[WHAT YOU ARE ASKED TO DO]: Go through the listing below and output exactly the line with "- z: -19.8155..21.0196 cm", the line with "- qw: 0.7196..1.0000", and each line between; omit the rest.

[RECORDS FOR THIS EXERCISE]:
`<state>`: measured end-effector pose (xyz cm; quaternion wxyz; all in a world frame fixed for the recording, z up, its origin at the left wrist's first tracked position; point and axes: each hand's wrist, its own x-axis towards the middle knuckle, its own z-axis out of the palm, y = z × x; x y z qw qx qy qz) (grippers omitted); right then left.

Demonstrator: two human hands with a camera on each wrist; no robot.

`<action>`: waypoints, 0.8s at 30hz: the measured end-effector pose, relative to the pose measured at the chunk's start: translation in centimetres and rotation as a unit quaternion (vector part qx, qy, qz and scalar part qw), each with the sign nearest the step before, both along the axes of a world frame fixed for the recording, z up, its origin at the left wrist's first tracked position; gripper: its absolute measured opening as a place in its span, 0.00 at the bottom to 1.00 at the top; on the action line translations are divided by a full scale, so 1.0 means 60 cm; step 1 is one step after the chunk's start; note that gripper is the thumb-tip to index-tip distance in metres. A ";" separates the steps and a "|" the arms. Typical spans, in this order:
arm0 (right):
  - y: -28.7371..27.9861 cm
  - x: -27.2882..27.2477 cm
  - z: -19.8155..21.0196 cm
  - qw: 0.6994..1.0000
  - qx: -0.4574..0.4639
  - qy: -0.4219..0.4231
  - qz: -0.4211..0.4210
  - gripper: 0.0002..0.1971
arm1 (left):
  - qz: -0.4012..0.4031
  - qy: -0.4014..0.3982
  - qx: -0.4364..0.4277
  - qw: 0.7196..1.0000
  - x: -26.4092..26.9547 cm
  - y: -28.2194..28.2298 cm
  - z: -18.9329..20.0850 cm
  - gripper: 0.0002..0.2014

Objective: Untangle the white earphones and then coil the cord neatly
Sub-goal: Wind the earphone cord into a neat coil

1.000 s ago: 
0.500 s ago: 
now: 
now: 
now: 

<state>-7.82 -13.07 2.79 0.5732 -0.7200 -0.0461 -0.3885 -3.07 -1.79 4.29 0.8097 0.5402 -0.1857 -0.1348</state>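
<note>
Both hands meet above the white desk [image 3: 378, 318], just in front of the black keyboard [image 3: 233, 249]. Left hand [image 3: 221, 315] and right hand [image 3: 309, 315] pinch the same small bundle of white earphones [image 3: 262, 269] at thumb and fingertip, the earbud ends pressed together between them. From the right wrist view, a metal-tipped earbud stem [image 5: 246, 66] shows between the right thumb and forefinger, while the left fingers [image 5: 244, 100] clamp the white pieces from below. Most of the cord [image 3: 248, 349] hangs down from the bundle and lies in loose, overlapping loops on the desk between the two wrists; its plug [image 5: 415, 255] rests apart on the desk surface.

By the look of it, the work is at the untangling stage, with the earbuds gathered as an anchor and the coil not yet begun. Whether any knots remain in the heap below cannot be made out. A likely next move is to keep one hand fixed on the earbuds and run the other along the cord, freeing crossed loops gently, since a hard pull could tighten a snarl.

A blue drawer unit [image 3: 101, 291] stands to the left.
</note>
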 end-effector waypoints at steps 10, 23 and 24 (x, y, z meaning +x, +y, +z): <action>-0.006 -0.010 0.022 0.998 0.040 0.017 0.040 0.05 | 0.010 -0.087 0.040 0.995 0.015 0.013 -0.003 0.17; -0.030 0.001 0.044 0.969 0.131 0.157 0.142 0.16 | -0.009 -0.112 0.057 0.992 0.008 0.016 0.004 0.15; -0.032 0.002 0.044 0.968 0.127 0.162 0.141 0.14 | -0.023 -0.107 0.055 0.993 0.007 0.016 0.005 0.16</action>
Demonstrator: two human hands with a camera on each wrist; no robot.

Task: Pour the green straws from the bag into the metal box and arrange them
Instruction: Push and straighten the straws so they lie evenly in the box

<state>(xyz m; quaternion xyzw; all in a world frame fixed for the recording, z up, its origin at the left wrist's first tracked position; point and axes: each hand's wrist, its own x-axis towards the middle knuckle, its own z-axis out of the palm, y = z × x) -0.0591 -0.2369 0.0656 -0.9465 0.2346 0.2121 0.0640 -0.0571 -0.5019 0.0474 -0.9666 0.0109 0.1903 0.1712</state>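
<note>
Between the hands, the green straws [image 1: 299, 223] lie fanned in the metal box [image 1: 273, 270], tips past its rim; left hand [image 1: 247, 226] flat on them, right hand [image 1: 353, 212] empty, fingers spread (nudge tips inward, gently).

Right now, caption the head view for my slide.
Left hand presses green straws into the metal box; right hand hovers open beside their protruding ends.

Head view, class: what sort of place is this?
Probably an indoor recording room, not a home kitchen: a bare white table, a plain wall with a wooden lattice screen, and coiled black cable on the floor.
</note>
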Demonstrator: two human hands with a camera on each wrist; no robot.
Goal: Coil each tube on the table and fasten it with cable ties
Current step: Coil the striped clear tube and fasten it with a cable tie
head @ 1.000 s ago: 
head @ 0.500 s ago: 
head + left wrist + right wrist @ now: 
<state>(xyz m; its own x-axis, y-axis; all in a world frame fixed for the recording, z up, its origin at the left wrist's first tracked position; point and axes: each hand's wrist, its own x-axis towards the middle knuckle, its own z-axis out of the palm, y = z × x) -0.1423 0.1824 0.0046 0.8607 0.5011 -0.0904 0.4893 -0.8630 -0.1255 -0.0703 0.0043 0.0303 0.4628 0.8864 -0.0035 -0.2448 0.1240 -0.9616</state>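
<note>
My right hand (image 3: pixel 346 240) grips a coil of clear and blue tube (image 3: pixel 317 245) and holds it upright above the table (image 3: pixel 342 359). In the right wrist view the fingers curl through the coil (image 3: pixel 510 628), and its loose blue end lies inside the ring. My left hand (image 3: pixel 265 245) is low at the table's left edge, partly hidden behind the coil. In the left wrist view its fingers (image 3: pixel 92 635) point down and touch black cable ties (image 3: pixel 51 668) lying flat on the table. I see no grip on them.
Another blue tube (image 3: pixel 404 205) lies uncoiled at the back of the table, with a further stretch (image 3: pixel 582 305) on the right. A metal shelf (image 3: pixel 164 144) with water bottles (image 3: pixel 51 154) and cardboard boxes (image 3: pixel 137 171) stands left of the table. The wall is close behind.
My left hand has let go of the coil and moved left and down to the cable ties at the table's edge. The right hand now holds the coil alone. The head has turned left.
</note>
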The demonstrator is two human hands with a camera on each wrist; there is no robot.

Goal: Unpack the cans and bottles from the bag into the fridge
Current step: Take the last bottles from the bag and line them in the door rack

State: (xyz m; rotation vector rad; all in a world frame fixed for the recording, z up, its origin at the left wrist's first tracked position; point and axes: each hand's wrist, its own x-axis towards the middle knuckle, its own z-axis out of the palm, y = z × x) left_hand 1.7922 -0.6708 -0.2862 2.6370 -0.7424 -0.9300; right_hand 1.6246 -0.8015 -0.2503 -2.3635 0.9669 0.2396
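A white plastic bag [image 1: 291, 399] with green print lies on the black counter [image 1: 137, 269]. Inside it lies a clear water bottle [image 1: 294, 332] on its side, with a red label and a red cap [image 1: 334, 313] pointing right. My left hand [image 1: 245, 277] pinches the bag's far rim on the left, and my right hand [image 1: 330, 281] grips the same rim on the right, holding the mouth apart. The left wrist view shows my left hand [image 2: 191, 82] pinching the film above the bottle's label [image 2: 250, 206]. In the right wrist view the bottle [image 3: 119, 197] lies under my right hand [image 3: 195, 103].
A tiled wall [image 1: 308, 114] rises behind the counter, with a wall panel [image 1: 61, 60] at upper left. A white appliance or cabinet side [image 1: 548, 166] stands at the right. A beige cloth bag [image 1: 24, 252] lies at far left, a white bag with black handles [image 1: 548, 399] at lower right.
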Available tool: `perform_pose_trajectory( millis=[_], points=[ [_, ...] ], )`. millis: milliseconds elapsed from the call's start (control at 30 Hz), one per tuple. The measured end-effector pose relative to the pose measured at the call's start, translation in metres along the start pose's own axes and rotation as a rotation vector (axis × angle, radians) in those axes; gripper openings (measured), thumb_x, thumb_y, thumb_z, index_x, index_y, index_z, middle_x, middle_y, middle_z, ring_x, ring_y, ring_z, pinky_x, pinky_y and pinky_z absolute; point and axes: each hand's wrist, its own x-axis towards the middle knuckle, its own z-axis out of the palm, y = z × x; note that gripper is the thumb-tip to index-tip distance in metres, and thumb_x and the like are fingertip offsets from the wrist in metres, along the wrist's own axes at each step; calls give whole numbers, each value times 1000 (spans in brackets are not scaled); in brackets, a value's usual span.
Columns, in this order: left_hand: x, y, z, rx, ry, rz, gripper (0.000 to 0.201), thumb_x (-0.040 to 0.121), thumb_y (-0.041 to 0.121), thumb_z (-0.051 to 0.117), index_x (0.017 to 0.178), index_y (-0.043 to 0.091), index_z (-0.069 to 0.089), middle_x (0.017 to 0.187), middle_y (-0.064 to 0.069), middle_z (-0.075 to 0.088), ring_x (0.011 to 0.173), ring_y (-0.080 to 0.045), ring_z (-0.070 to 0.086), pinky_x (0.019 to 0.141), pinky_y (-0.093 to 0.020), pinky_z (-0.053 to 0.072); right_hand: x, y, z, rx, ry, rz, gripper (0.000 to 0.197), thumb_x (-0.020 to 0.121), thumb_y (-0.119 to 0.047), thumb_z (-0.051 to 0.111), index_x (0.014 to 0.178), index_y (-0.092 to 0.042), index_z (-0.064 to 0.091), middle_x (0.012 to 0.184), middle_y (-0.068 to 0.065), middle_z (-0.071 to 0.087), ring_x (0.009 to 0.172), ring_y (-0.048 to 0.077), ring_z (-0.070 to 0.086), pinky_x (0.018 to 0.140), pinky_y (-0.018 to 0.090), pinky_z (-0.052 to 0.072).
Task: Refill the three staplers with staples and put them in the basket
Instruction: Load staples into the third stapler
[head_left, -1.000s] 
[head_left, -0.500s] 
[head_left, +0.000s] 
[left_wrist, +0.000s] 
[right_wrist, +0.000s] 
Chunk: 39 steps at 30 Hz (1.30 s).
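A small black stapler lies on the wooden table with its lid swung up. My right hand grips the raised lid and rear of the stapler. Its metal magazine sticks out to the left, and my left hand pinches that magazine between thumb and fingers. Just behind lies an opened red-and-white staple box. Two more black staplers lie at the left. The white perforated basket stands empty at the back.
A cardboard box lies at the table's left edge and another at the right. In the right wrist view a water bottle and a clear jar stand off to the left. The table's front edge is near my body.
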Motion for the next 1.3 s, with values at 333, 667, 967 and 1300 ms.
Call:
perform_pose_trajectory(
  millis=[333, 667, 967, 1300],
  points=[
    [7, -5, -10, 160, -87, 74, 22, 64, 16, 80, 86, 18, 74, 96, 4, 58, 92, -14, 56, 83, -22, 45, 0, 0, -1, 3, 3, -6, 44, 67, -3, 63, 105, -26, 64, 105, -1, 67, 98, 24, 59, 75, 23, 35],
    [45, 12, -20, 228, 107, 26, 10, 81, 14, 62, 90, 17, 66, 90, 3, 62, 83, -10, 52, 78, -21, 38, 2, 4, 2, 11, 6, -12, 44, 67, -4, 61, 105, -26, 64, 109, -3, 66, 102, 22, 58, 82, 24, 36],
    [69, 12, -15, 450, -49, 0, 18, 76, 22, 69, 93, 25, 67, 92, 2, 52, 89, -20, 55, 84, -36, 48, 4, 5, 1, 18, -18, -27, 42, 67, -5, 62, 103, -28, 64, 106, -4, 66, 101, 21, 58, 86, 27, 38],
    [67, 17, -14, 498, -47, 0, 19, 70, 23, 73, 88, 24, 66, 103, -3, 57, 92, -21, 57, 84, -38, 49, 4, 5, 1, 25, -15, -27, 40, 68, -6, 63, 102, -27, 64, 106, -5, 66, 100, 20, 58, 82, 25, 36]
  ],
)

[PROBLEM SOLUTION]:
  - z: -19.8155..21.0196 cm
  - qw: 0.6994..1.0000
  - qx: -0.4574..0.4639
  - qy: -0.4219..0.4231
  - qz: -0.4211..0.4210
  - gripper: 0.0002..0.1971
arm1 (left):
  - qz: -0.4012..0.4031
  - qy: -0.4014..0.3982
  - qx: -0.4364..0.4277
  - qw: 0.7196..1.0000

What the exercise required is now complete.